2013年01月20日

『生存者ゼロ』(安生正著、宝島社刊)

『生存者ゼロ』(安生正著、宝島社刊)ネタバレ書評(レビュー)です。

ネタバレあります、注意!!

<あらすじ>

2013年 第11回『このミステリーがすごい!』大賞受賞作

北海道沖に浮かぶ石油掘削基地を襲ったのは、テロ攻撃か、謎の病原菌か、それとも……。
未知の恐怖が日本に襲いかかる!

第11回『このミステリーがすごい!』大賞・大賞受賞作は、壮大なスケールで「未知の恐怖」との闘いを描くパニック・スリラーです。北海道根室半島沖に浮かぶ石油掘削基地で、職員全員が無残な死体となって発見された。陸上自衛官三等陸佐と感染症学者は、政府から被害拡大を阻止するよう命じられるが……。
(宝島社公式HPより)


<感想>

第11回「このミステリーがすごい!」大賞受賞作『下弦の刻印』を改題したもの。
同回の優秀賞には、新藤卓広先生『秘密結社にご注意を(仮)(『或る秘密結社の話』改題)』、深津十一先生『童石をめぐる奇妙な物語(仮)』(『石の来歴』改題)がある。

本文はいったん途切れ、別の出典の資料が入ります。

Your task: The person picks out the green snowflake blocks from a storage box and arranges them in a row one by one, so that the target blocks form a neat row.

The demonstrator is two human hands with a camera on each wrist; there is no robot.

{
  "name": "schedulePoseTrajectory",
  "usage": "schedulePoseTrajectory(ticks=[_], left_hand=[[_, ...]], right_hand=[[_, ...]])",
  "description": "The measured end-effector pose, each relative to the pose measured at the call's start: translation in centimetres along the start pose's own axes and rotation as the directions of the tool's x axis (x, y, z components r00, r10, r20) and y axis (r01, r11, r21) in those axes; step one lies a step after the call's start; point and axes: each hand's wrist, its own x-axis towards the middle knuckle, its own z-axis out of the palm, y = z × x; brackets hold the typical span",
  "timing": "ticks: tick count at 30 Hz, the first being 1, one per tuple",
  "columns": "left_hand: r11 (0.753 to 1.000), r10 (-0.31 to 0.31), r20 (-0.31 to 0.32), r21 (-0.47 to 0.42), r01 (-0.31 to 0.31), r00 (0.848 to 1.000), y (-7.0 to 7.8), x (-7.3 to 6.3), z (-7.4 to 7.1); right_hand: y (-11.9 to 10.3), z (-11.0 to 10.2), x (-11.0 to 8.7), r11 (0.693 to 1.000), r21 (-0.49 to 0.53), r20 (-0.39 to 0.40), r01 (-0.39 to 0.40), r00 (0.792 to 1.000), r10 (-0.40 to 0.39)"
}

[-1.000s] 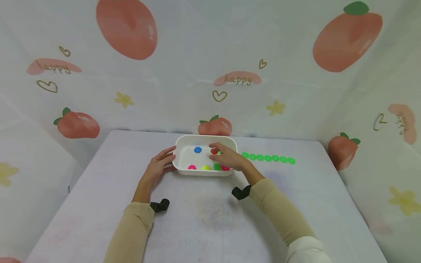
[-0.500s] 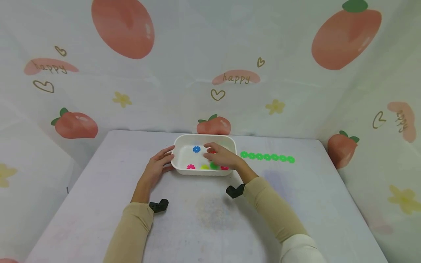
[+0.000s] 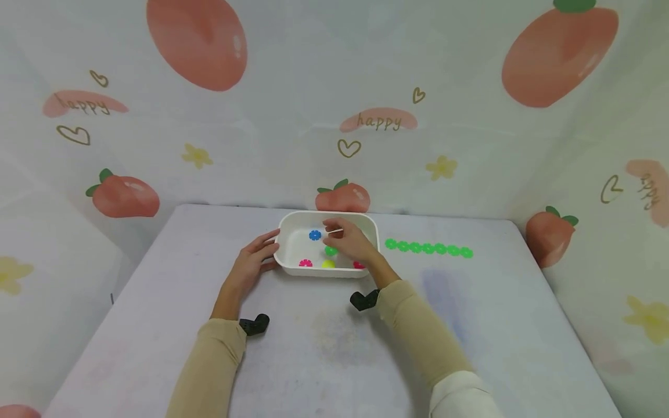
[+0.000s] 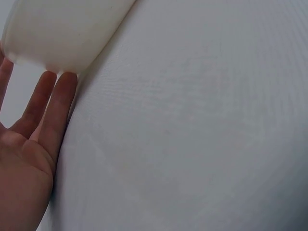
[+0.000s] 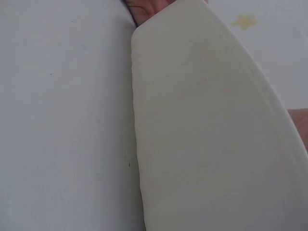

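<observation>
A white rectangular plastic basin (image 3: 321,272) stands near the back of the table. My left hand (image 3: 248,268) touches its left end with extended fingers; the left wrist view shows straight fingertips against the basin wall (image 4: 62,36). Inside lie flower-shaped plastic discs: a blue disc (image 3: 315,235), a green disc (image 3: 331,251), a pink disc (image 3: 305,263), a yellow disc (image 3: 328,264) and a reddish-pink disc (image 3: 358,265). Over the basin's right half is my right hand (image 3: 356,242), thumb and fingers bent close together; I cannot tell whether it pinches anything. The right wrist view is mostly basin wall (image 5: 202,120).
To the basin's right, several bright green flower discs (image 3: 428,248) lie in a row on the white table (image 3: 313,360). A cloth printed with peaches (image 3: 342,198) hangs behind the table. A black wrist mount (image 3: 364,300) sticks out from the right sleeve.
My right hand has shifted left in the basin, and its thumb and fingers have drawn closer together. The red disc seen by its fingers before is out of sight. My left hand stays put.
</observation>
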Motion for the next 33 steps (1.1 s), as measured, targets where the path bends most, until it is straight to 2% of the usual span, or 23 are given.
schedulePoseTrajectory(ticks=[4, 8, 23, 33], left_hand=[[1.0, -0.016, 0.0, 0.003, 0.016, 1.0, 0.0, 0.2, 0.0], [1.0, -0.02, 0.011, 0.016, 0.02, 1.0, 0.1, 0.3, 0.0], [1.0, -0.02, 0.0, 0.02, 0.02, 1.0, 0.1, 0.1, -0.2], [1.0, -0.01, 0.011, 0.015, 0.01, 1.0, 0.1, 0.0, -0.2]], right_hand=[[0.0, 0.2, 0.0, 1.0, -0.024, -0.03, -0.01, 0.999, 0.009], [0.1, 0.3, -0.1, 0.997, -0.06, -0.051, -0.053, 0.997, 0.05], [-0.4, 1.1, 0.2, 0.965, -0.234, -0.033, -0.117, 0.993, 0.112], [-0.3, 1.2, 0.1, 0.949, -0.287, -0.022, -0.13, 0.991, 0.129]])
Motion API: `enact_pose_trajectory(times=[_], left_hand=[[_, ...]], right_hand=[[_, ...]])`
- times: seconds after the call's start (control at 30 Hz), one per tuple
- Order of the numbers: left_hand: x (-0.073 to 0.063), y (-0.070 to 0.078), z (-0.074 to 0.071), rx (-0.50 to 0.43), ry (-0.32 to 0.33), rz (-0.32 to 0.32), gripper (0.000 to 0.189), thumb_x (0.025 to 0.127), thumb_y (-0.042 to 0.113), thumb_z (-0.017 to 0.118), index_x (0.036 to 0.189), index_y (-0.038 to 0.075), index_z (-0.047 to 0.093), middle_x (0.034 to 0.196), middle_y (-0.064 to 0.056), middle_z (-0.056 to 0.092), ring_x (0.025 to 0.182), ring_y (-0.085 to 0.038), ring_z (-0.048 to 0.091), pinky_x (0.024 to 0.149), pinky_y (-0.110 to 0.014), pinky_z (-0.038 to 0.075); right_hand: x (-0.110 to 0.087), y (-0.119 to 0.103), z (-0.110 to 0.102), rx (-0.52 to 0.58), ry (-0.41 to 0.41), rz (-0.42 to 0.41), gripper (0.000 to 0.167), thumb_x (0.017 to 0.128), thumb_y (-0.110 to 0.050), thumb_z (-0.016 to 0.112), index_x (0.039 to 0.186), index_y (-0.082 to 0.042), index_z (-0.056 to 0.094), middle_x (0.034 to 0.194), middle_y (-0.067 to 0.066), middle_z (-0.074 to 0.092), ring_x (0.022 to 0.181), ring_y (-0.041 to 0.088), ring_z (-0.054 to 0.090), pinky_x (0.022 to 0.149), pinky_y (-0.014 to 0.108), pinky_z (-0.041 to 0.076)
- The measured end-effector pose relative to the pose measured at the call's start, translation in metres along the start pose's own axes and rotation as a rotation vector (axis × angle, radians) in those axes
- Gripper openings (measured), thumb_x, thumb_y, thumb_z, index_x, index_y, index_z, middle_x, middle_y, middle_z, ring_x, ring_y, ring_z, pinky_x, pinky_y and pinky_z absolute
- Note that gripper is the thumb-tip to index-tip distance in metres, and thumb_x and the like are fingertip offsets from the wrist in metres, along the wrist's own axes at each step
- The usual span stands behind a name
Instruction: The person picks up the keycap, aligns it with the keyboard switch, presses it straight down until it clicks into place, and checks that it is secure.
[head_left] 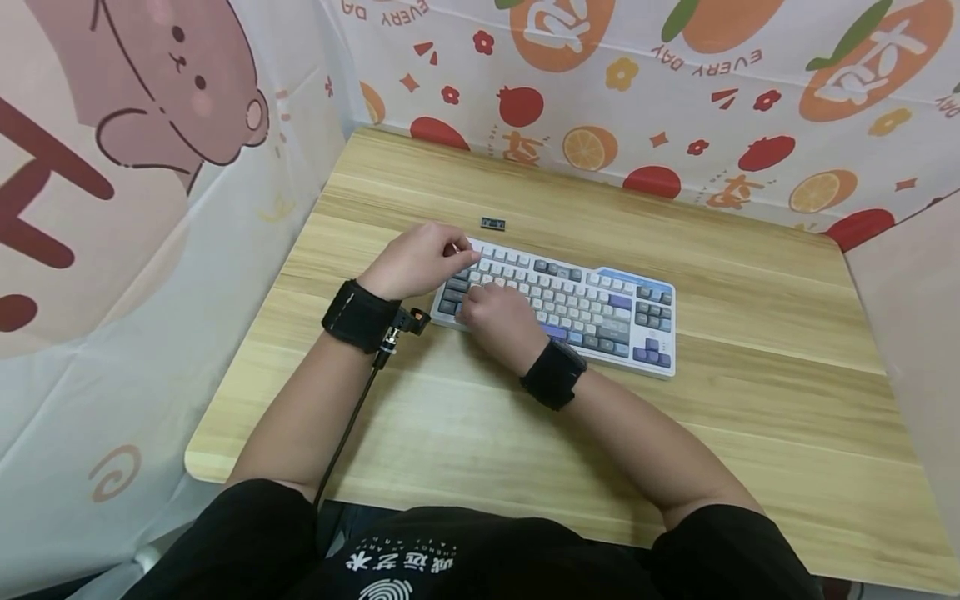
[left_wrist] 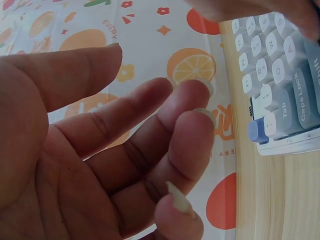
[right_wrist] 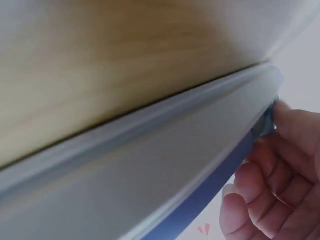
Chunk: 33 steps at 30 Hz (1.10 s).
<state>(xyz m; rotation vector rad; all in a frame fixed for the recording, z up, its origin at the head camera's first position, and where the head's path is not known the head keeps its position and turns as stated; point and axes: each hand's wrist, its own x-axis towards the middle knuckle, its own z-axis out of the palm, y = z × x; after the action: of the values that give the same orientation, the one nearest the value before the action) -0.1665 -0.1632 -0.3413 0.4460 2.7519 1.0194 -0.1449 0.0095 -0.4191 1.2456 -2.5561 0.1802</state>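
A white keyboard with white, grey and purple-blue keys lies on the wooden table. Over its upper left corner is the left hand, fingers loosely bent. The left wrist view shows this hand holding nothing, beside the blue corner key and the Tab key. The right hand is curled over the lower left keys. Seen in the right wrist view, the right hand has its thumb and a finger about a dark bluish keycap at the keyboard's front edge, pinching it.
Behind the keyboard lies a small dark rectangular piece. Printed cloth hangs along the back and left of the table. A cable runs from the left wristband along the forearm.
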Motion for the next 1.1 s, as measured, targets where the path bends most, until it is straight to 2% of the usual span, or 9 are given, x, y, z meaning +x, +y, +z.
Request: enact_pose_trajectory(times=[0.07, 0.13, 0.3, 0.53, 0.73, 0.8, 0.9, 1.0, 1.1], left_hand=[[0.000, -0.001, 0.000, 0.004, -0.001, -0.006, 0.028, 0.100, 0.033, 0.057, 0.106, 0.010, 0.071, 0.092, -0.006, 0.068, 0.081, -0.021, 0.060, 0.069, -0.034, 0.049], [-0.001, -0.001, -0.001, 0.008, -0.001, -0.011, 0.028, 0.100, 0.033, 0.057, 0.106, 0.010, 0.071, 0.092, -0.006, 0.068, 0.080, -0.021, 0.060, 0.069, -0.034, 0.048], [-0.002, -0.004, -0.003, 0.019, -0.004, -0.014, 0.030, 0.100, 0.035, 0.056, 0.108, 0.011, 0.071, 0.094, -0.006, 0.069, 0.081, -0.021, 0.061, 0.069, -0.035, 0.048], [-0.002, -0.009, -0.007, 0.028, 0.007, -0.025, 0.032, 0.100, 0.036, 0.055, 0.113, 0.011, 0.070, 0.098, -0.006, 0.069, 0.085, -0.021, 0.062, 0.074, -0.037, 0.050], [-0.001, -0.010, -0.008, 0.030, 0.001, -0.039, 0.033, 0.100, 0.036, 0.055, 0.114, 0.010, 0.070, 0.102, -0.007, 0.070, 0.090, -0.022, 0.063, 0.078, -0.039, 0.050], [-0.001, -0.009, -0.009, 0.027, 0.006, -0.042, 0.033, 0.100, 0.036, 0.055, 0.114, 0.011, 0.071, 0.102, -0.007, 0.069, 0.090, -0.021, 0.063, 0.078, -0.039, 0.050], [-0.001, -0.009, -0.009, 0.014, 0.012, -0.042, 0.033, 0.100, 0.036, 0.055, 0.113, 0.011, 0.071, 0.100, -0.006, 0.069, 0.089, -0.021, 0.063, 0.076, -0.038, 0.050], [-0.002, -0.009, -0.008, 0.006, 0.014, -0.045, 0.032, 0.100, 0.036, 0.055, 0.112, 0.011, 0.071, 0.099, -0.005, 0.069, 0.086, -0.021, 0.062, 0.072, -0.036, 0.050], [-0.003, -0.008, -0.006, 0.003, 0.014, -0.054, 0.033, 0.100, 0.037, 0.055, 0.112, 0.011, 0.070, 0.097, -0.005, 0.069, 0.084, -0.021, 0.061, 0.069, -0.035, 0.049]], right_hand=[[-0.004, -0.004, 0.000, -0.112, 0.004, -0.059, 0.019, 0.094, -0.014, 0.059, 0.080, -0.011, 0.072, 0.080, 0.001, 0.067, 0.071, 0.020, 0.062, 0.054, 0.033, 0.050], [-0.007, -0.008, 0.000, -0.163, -0.023, -0.100, 0.022, 0.095, -0.017, 0.056, 0.083, -0.010, 0.073, 0.082, 0.001, 0.067, 0.072, 0.020, 0.061, 0.054, 0.033, 0.049], [-0.007, -0.013, -0.002, -0.174, -0.106, -0.147, 0.033, 0.097, -0.035, 0.056, 0.081, -0.009, 0.070, 0.081, 0.002, 0.065, 0.071, 0.021, 0.058, 0.055, 0.034, 0.049], [-0.001, 0.000, -0.009, 0.016, -0.183, -0.146, 0.027, 0.094, -0.035, 0.062, 0.093, -0.009, 0.070, 0.085, 0.001, 0.067, 0.074, 0.019, 0.062, 0.062, 0.033, 0.053], [0.002, 0.006, -0.015, 0.165, -0.196, -0.097, 0.020, 0.097, -0.030, 0.059, 0.084, -0.016, 0.065, 0.073, -0.004, 0.060, 0.064, 0.013, 0.057, 0.057, 0.033, 0.048], [0.003, 0.008, -0.016, 0.192, -0.227, -0.087, 0.022, 0.098, -0.031, 0.058, 0.083, -0.017, 0.064, 0.071, -0.005, 0.060, 0.062, 0.012, 0.056, 0.056, 0.032, 0.047], [0.007, 0.016, -0.018, 0.242, -0.298, -0.071, 0.023, 0.098, -0.034, 0.057, 0.089, -0.018, 0.070, 0.076, -0.006, 0.067, 0.067, 0.009, 0.061, 0.060, 0.031, 0.050], [0.019, 0.034, -0.024, 0.333, -0.318, 0.004, 0.023, 0.097, -0.033, 0.058, 0.099, -0.020, 0.077, 0.088, -0.007, 0.073, 0.076, 0.008, 0.065, 0.068, 0.030, 0.053], [0.035, 0.061, -0.029, 0.377, -0.283, 0.120, 0.024, 0.097, -0.028, 0.058, 0.104, -0.016, 0.077, 0.095, -0.003, 0.073, 0.081, 0.010, 0.065, 0.074, 0.031, 0.053]])
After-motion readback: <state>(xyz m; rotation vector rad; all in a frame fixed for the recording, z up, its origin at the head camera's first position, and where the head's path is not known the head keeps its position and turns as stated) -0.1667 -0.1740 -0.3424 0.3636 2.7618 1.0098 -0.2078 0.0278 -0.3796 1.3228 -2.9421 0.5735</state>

第11回「このミステリーがすごい!」大賞が決定!!栄冠は『生存者ゼロ(仮)』に!!

本作はあらすじにもある通り「謎の大量死の原因を陸上自衛官三等陸佐と感染症学者が追う」もの。
この過程で「人類破滅のシナリオ」が浮かび上がる。
いわゆるパニックサスペンスもので、かなり大風呂敷を広げた作品となっています。

内容的には「救われた様に思えるものの、ラストにて破滅の方法が変わっただけであることが示唆されている」点が特徴的。
おそらくあの意味は「キャリア」なんでしょうね……。

つまり、廻田が「運び屋」となって「アレ」を世界中に運ぶことになるのか。
結局、タイトル通り「生存者ゼロ」になるようです。

ちなみに、元のタイトル「下弦の刻印」。
この意味は、ある生命体にとっての「衰退期」を示しているのでしょう。
「下弦の月」という言葉に示されるように月には周期があります。
「新月」「上弦」「満月」「下弦」「新月」の順で満ち欠けを繰り返すワケですが、「下弦」は次の「新月」に向ける終盤を意味します。

これまで幾度も繰り返されて来た地球上の生命活動。
その中では恐竜に代表されるように繁栄と滅びを繰り返しています。
これに照らし合わせると「下弦の刻印」とは「地球上を跋扈していた前の主役(生命体)が滅び、次の主役(生命体)の準備期に入る様子」を表現しているのかもしれません。
次の主役候補が前の主役を脅かし、これを駆逐したモノこそが次の生命体として選ばれることになるのだとしたら……。
だとすれば、作中で人類を脅かしたあの2つこそが次の主役候補であり、最終的には「アレ」になったのかも……。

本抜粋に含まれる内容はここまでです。